Excerpted from a Jackson Lewis PC Blog by Kathryn J. Russo and Kristina Vaquera

The changing legal landscape relating to marijuana usage means that employers, especially those with safety sensitive positions or who are subject to federally mandated compliance requirements, need to review their current policies and approaches to positive drug tests reflecting marijuana usage to ensure they follow applicable federal, state, and local laws regarding marijuana in the workplace.

Approximately 38 states have legalized the use of medical marijuana, 19 states have legalized the use of recreational marijuana, and approximately 18 states have legalized the medical use of CBD products for treatment of health issues. Additionally, there is a recent trend where some states and cities are starting to prohibit drug testing for marijuana under certain circumstances.

Employers can no longer treat marijuana the way they did 20 years ago.

Federal Law
The federal government still classifies marijuana, all forms, as a Controlled Substances Act Schedule I drug, meaning that there is no currently accepted medical use for marijuana and a high potential for abuse. However, the federal government has not enforced that law in years and both houses of Congress have introduced bills to legalize marijuana at the federal level.

Meanwhile, federal government contractor employers, as well as those employing positions subject to federal agency licensure or compliance, such as the Federal Department of Transportation (FDOT), have additional issues to grapple with. For example, FDOT prohibits all marijuana use in its regulated industries and does not authorize medical marijuana as a valid medical excuse for a positive drug test for a CDL licensed driver and medical review officers are prohibited from verifying a positive marijuana drug test result as negative.

Employers who have federal contracts should review those contracts to determine whether they are required to conduct drug tests for marijuana. Being a federal contractor that is subject to the federal Drug-Free Workplace Act, by itself, does not require an employer to test for marijuana and take adverse actions against individuals who test positive. The federal Drug-Free Workplace Act does not require any drug testing and does not allow employers to regulate employees’ off-duty use. For these reasons, several courts have rejected employers’ arguments that they could not hire a medical marijuana user due to the employer’s federal contractor status.

State, Local Laws
Where compliance with federal law is not indicated, employers must comply with state and local laws regarding medical marijuana, recreational marijuana, and drug testing for marijuana. For example, drug testing for marijuana is prohibited (for any reason) in New York and Rhode Island, and it is very restricted in New Jersey and Montana. The City of Philadelphia prohibits pre-employment marijuana drug testing; while in Nevada, pre-employment marijuana drug testing is permitted, but the employer can refuse to hire only if the job is safety sensitive.

Moreover, there are approximately 22 state laws where lawful or prescription use of medical marijuana is protected from discriminatory and retaliatory actions by employers (e.g., Connecticut, Massachusetts, Illinois, Minnesota, New Jersey, New York, and Virginia). Additionally, there are states where, while there are no statutory protections, there is case law holding that employers may not discriminate or retaliate against employees who use medical marijuana.
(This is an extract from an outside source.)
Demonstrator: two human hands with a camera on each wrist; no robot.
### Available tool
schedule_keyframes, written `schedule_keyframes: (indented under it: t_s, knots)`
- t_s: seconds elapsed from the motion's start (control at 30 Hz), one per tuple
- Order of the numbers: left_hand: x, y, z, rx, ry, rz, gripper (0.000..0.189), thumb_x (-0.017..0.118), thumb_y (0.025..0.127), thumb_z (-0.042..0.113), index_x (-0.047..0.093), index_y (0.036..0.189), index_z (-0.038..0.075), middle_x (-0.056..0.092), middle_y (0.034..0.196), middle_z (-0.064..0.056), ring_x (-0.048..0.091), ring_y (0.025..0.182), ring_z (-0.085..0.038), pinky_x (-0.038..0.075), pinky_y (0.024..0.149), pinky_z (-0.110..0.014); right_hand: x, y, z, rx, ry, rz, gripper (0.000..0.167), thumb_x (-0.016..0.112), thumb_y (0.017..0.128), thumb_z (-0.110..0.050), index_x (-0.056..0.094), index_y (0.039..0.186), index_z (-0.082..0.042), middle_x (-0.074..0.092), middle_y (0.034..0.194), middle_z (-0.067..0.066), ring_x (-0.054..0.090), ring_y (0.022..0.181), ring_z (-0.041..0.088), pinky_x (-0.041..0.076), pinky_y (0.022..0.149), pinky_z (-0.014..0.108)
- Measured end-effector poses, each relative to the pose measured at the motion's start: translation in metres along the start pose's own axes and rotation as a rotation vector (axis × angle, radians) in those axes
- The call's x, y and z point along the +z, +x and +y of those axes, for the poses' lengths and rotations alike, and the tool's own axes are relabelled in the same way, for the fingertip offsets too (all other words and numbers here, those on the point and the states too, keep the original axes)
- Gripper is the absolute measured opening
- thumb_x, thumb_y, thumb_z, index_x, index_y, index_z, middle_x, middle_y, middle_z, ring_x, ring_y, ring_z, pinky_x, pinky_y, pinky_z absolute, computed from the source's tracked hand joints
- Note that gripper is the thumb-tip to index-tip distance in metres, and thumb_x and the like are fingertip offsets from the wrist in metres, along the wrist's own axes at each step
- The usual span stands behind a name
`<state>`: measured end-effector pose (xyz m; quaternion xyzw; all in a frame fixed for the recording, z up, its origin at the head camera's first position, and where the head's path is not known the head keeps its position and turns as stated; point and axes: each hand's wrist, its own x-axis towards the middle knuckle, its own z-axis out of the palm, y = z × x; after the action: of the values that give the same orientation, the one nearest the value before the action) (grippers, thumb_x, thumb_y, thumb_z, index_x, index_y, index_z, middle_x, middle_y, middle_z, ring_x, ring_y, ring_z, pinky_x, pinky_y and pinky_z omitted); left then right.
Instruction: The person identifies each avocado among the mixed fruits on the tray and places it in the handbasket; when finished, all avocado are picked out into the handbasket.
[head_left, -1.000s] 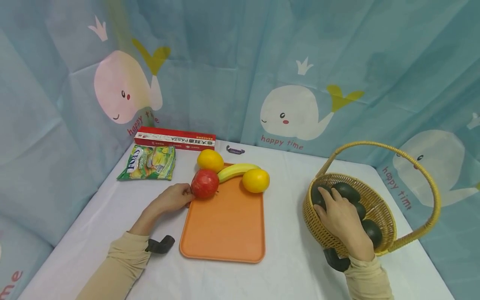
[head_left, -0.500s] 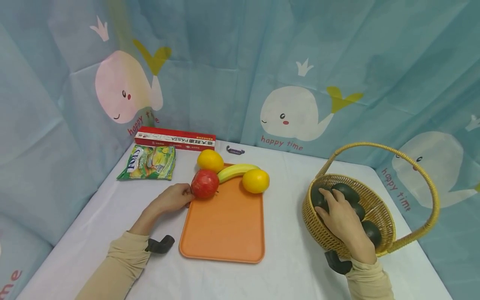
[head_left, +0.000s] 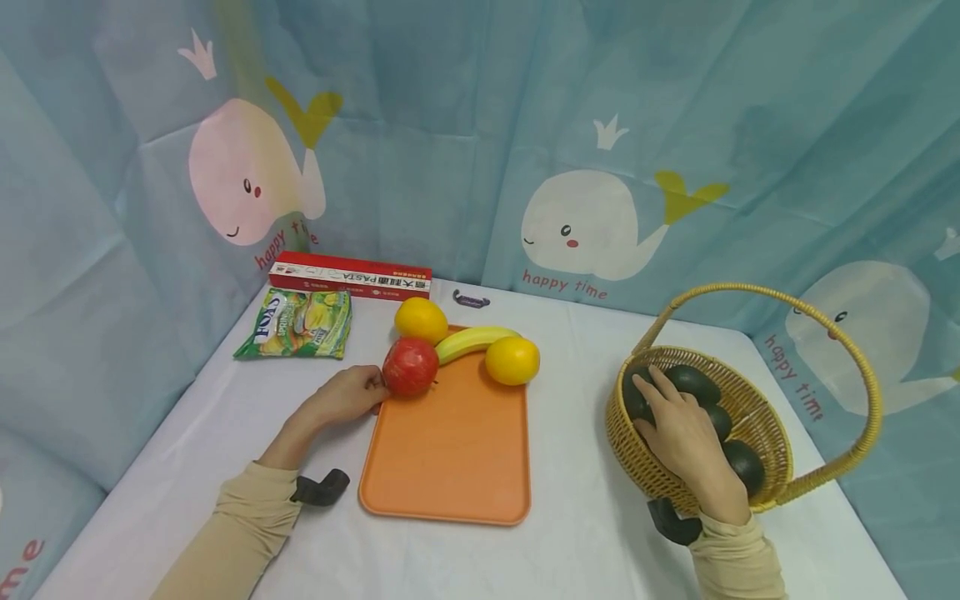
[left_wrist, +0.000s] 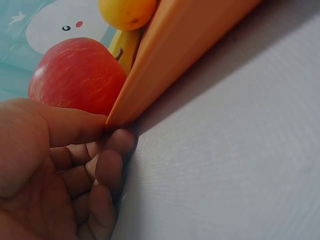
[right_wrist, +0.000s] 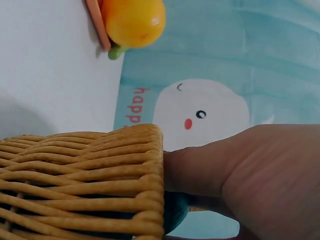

Employers can no longer rely on marijuana’s illegal status under federal law when there are so many state and local protections for marijuana use and the federal government has not interfered with states’ actions to pass such laws.

Think about medical marijuana like other prescription medications taken for physical or mental health conditions. An employer needs to make sure it is conducting individualized assessments, engaging in interactive dialogue with the employee, conducting safety and direct threat analyses beforehand, as well as looking at whether there will be noncompliance issues with state or federal laws or other requirements if usage is allowed.

A wholistic, individualized review needs to occur before an employer “knee-jerks” and denies an accommodation to medical marijuana usage. An employer should not automatically assume the usage is “just too dangerous” or assume other stereotypes related to marijuana usage. Likewise, steer clear of creating a list of jobs that are “too dangerous” or wooden rules that it can never be used by safety sensitive employees.

To stand on a direct threat argument, an employer needs to be able to demonstrate, including for safety sensitive jobs, that there is a significant risk of substantial harm to the health or safety of the individual or others that cannot be eliminated or reduced by reasonable accommodation.

Employers need to address the use of medicinal marijuana and recreational marijuana in the workplace to ensure their policies comply with all applicable laws and that appropriate steps can be taken when faced with positive marijuana drug test results.